Gina Haspel was confirmed as the first woman to head the CIA after assuring senators that she won’t let the agency return to waterboarding and other harsh interrogation techniques that she helped supervise during her three decades as a working spy.

The Senate voted 54-45 Thursday to confirm the 61-year-old Haspel, who was nominated by President Donald Trump after Mike Pompeo left the Central Intelligence Agency to become secretary of state.

While Haspel won praise for her expertise after postings in the agency’s clandestine service and counterterrorism center, her background also revived the long-simmering debate over the morality and effectiveness of torture as an interrogation tool. Haspel oversaw a secret prison in Thailand where at least one al-Qaeda suspect was subjected to waterboarding under the “enhanced interrogation program” used after the Sept. 11 attacks.

At her confirmation hearing on May 9, Haspel repeatedly refused to disavow techniques such as waterboarding as immoral.
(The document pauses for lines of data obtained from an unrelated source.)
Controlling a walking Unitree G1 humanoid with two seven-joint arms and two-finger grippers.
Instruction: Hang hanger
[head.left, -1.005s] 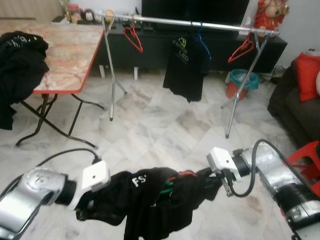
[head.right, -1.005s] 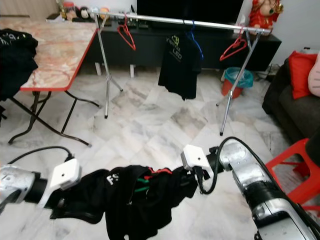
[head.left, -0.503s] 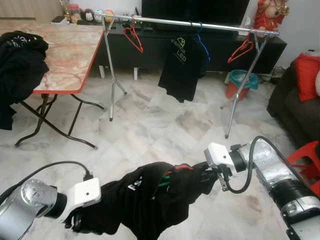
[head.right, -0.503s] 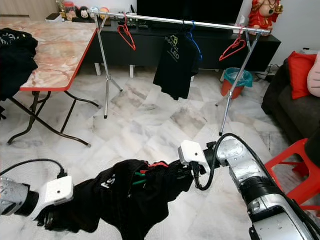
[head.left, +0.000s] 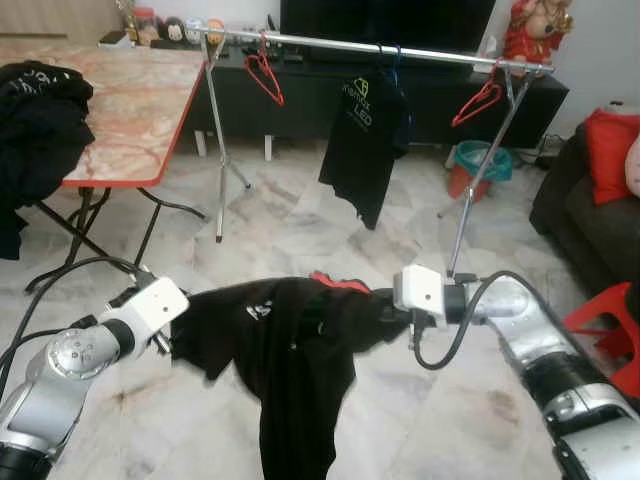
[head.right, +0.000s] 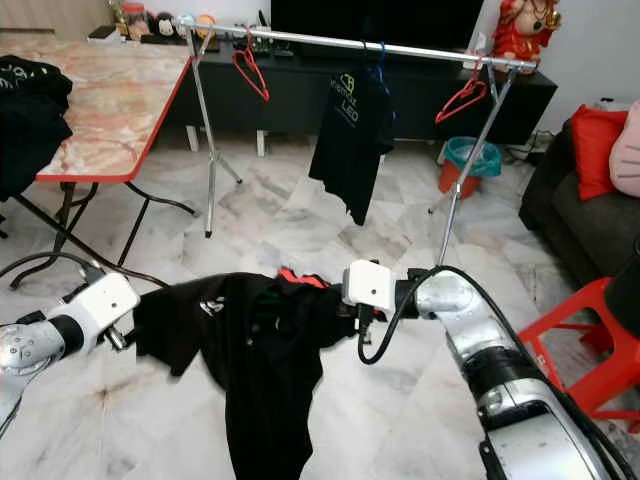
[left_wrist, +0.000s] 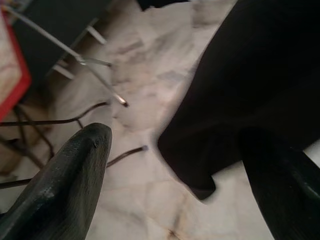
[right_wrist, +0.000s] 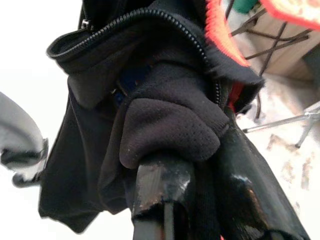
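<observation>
A black zip garment with red collar trim (head.left: 285, 350) hangs stretched between my two grippers at waist height, its body drooping toward the floor. My right gripper (head.left: 392, 308) is shut on the collar end, and the right wrist view shows the fingers (right_wrist: 162, 190) buried in bunched fabric. My left gripper (left_wrist: 175, 137) is open, its fingers wide apart, with the garment's other edge lying against one finger. Ahead stands a silver clothes rail (head.left: 370, 45) carrying two red hangers (head.left: 265, 75) and a black T-shirt (head.left: 360, 140). I cannot make out a hanger inside the garment.
A folding table with a red edge (head.left: 130, 110) stands at the left, with black clothes (head.left: 35, 110) piled on it. A teal and orange bin (head.left: 480, 165) sits behind the rail's right leg. A dark sofa with a red cushion (head.left: 612, 150) and a red stool (head.left: 615, 325) are at the right.
Both arms have lifted the garment from low near the floor to waist height, so it now spreads out and hangs down. The left gripper rose and moved forward.
</observation>
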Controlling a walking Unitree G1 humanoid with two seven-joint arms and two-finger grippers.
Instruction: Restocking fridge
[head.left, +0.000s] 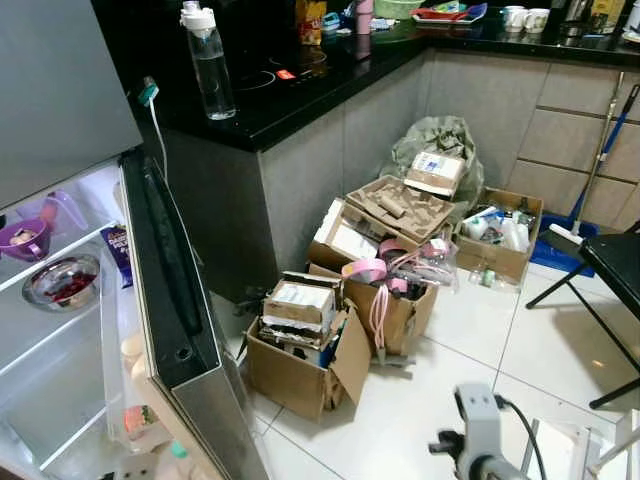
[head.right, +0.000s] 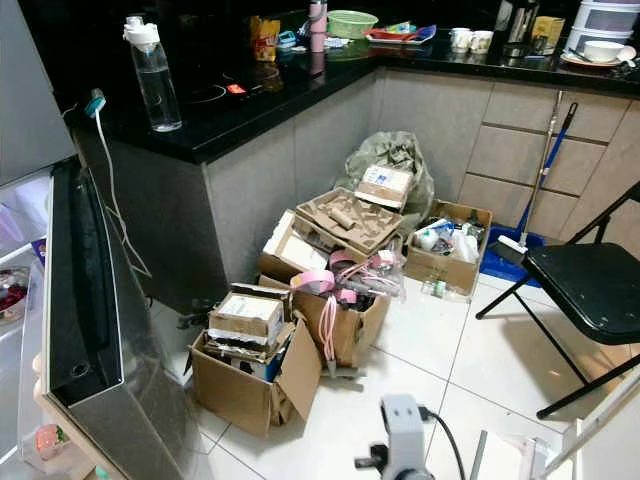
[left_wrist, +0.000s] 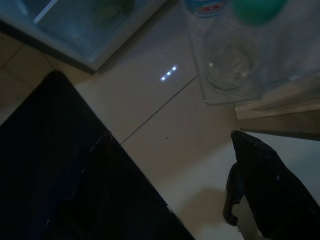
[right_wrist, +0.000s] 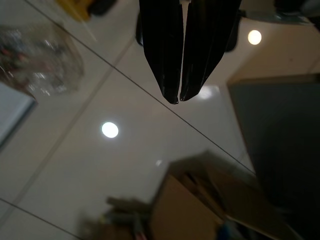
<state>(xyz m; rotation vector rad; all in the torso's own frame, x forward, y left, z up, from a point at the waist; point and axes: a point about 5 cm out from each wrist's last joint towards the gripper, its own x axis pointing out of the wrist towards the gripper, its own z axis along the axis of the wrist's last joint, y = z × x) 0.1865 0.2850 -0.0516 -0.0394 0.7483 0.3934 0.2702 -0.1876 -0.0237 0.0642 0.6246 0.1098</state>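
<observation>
While both arms are hanging low, the fridge (head.left: 60, 330) is standing open on the robot's left, nearer the released left gripper (left_wrist: 165, 165). Clenched and empty, the right gripper (right_wrist: 179, 97) is pointing at the floor (right_wrist: 125, 100).

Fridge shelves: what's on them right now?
On the fridge shelves: a purple bowl above, and a metal bowl of something red below. The open door hides whatever lies further right.

Fridge (head.left: 60, 100) grey, door (head.left: 175, 300) swung wide open; purple cup (head.left: 25, 240) and steel bowl (head.left: 62, 282) on glass shelves; bottles in door rack.
</observation>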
But she won over members including Senator Mark Warner, the top Democrat on the Senate Intelligence Committee, with a letter this week saying that “with the benefit of hindsight and my experience as a senior agency leader, the enhanced interrogation program is not one the CIA should have undertaken.”

Some Democrats also said she convinced them that she would be willing to confront Trump — who in the past has said “torture works” — on interrogation or other matters.
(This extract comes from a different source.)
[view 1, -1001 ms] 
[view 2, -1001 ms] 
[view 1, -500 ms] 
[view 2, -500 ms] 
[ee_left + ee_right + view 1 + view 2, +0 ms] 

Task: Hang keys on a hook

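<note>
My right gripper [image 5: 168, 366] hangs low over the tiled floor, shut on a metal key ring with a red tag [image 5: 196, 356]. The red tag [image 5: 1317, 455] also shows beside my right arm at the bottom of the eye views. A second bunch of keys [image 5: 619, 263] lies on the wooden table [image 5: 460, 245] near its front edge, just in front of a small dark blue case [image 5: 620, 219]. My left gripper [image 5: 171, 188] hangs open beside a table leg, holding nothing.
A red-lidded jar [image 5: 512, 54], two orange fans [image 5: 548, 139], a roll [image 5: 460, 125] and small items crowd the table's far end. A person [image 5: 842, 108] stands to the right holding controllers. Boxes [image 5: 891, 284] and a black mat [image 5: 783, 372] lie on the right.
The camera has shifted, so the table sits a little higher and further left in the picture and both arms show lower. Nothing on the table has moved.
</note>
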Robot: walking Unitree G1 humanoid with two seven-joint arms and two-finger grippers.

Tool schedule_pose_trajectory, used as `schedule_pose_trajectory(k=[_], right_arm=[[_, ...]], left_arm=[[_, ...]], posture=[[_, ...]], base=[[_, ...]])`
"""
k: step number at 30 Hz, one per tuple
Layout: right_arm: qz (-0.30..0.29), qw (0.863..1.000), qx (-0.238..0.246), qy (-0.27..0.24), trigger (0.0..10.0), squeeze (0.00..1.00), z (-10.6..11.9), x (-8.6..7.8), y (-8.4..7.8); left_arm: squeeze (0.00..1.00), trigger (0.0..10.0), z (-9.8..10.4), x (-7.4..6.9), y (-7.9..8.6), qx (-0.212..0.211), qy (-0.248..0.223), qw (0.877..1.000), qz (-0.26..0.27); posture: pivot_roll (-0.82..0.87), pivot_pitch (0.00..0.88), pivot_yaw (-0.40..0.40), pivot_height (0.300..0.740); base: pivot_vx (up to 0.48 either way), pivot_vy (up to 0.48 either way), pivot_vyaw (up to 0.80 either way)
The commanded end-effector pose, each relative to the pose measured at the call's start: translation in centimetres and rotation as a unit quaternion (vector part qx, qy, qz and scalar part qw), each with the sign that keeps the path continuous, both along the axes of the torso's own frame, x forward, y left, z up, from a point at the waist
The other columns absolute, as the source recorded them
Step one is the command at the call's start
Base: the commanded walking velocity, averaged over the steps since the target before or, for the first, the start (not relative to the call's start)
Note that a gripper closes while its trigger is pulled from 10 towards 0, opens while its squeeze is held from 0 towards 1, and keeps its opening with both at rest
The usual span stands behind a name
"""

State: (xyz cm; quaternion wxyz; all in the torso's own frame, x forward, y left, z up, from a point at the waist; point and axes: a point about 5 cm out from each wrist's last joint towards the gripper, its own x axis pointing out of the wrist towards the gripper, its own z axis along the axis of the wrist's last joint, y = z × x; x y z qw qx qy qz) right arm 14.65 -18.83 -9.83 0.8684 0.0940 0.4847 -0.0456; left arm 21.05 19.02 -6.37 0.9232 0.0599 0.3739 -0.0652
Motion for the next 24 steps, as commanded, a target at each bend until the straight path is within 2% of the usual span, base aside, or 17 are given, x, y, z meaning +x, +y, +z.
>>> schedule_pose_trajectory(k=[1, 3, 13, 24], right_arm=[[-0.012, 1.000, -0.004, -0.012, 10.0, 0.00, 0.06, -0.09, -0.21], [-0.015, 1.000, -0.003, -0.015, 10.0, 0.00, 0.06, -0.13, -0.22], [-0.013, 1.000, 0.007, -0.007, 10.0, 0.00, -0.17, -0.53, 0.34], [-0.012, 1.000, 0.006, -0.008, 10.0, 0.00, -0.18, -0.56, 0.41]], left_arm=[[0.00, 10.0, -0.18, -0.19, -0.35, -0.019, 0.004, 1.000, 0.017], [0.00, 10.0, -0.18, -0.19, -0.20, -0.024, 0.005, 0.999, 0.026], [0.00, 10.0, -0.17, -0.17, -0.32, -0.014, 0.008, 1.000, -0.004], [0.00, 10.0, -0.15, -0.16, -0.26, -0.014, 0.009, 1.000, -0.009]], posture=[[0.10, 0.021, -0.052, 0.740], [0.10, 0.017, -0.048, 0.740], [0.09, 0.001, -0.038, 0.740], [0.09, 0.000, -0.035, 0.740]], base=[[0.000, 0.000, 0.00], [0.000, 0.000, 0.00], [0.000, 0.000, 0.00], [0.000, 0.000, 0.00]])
“I believe she is someone who can and will stand up to the president, who will speak truth to power if this president orders her to do something illegal or immoral — like a return to torture,” Warner said.

The Senate Intelligence panel voted 10-5 in favor of Haspel on Wednesday.

In written responses to questions submitted by Intelligence Committee members and released by the panel Tuesday, Haspel pledged to cooperate with Special Counsel Robert Mueller’s investigation into Russian meddling in the 2016 presidential campaign.

She also said she agreed with the 2017 findings by U.S. intelligence agencies that the Russian interference was aimed at hurting Democrat Hillary Clinton and ultimately at helping Trump win.